### Task goal
Leaving the images aside, transcribe all the data below exactly.
---+---
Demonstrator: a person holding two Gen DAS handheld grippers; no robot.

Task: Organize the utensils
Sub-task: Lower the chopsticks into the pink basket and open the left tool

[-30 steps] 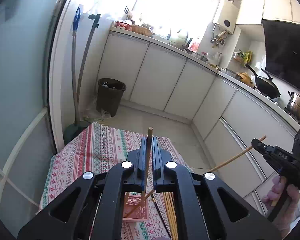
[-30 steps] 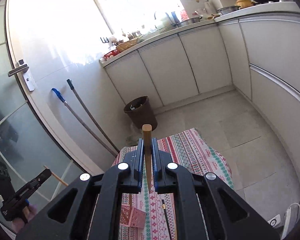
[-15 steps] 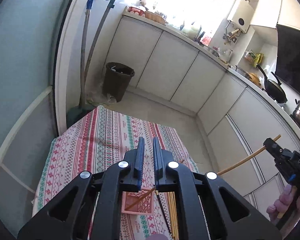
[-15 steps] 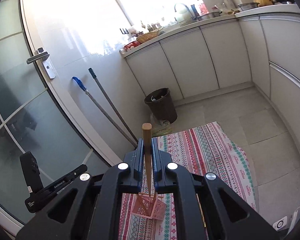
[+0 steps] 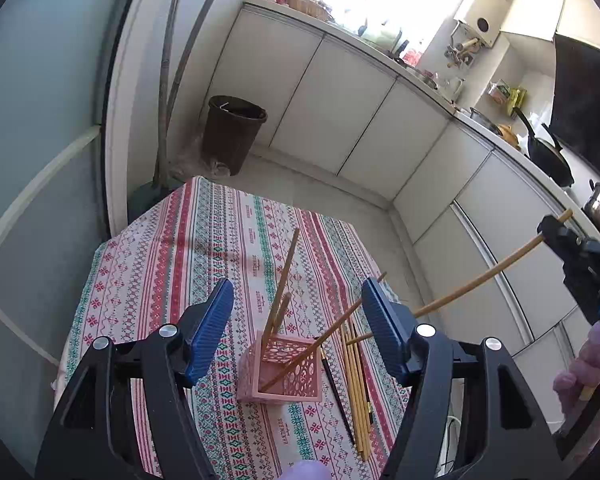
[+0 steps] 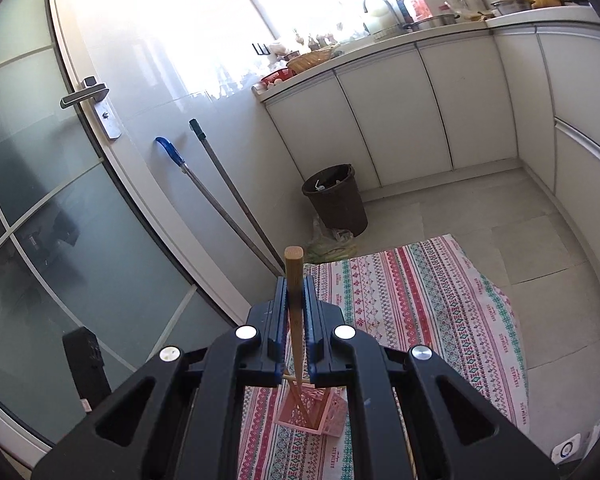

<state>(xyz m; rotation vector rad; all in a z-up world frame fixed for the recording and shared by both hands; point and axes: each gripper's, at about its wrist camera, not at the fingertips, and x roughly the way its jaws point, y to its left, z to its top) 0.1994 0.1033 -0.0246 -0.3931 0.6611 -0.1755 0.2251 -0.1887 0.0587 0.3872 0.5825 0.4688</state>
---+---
### Answer to this exercise
Demonstrator: a person holding two Gen DAS handheld grippers; no robot.

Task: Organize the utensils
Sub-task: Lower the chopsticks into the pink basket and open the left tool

[-30 steps] 
[-30 steps] 
[-15 steps] 
[-15 steps] 
[+0 steps] 
[+0 steps] 

<state>(xyz m; rotation vector rad; all in a z-up world frame fixed for the recording and shared by both hands; point and axes: each gripper's, at about its wrist camera, not at the fingertips, and x roughly the way its jaws point, y to its left, z to its top) 0.1994 0.1033 -0.0246 -0.3931 0.6611 -0.1755 0.2251 -0.1887 0.0587 0.3872 0.5825 0.4688</state>

This response contains the complete answer.